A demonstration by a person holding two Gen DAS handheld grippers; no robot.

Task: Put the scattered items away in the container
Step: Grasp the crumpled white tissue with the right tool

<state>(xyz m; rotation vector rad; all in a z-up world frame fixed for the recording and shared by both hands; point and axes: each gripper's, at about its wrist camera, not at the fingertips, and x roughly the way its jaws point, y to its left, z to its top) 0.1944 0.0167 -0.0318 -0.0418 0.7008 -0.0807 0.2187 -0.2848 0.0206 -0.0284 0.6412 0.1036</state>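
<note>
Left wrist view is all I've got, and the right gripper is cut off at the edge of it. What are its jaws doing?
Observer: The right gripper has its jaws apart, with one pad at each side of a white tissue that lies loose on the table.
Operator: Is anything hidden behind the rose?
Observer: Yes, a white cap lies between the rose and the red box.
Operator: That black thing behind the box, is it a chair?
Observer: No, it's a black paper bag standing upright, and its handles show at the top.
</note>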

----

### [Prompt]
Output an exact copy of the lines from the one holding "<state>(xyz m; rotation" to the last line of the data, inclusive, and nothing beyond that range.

### [Task solution]
<state>(xyz m; rotation vector rad; all in a z-up world frame fixed for the recording and shared by both hands; point and axes: each gripper's, at about its wrist camera, not at the fingertips, and x roughly the way its jaws point, y to its left, z to its top) 0.1944 0.0167 -0.0318 -0.0418 0.7008 -0.0807 0.2187 -0.2848 0.0206 -0.0284 0.6412 0.1036</state>
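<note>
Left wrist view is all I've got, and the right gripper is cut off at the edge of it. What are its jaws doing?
Observer: The right gripper has its jaws apart, with one pad at each side of a white tissue that lies loose on the table.
Operator: Is anything hidden behind the rose?
Observer: Yes, a white cap lies between the rose and the red box.
Operator: That black thing behind the box, is it a chair?
Observer: No, it's a black paper bag standing upright, and its handles show at the top.
</note>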

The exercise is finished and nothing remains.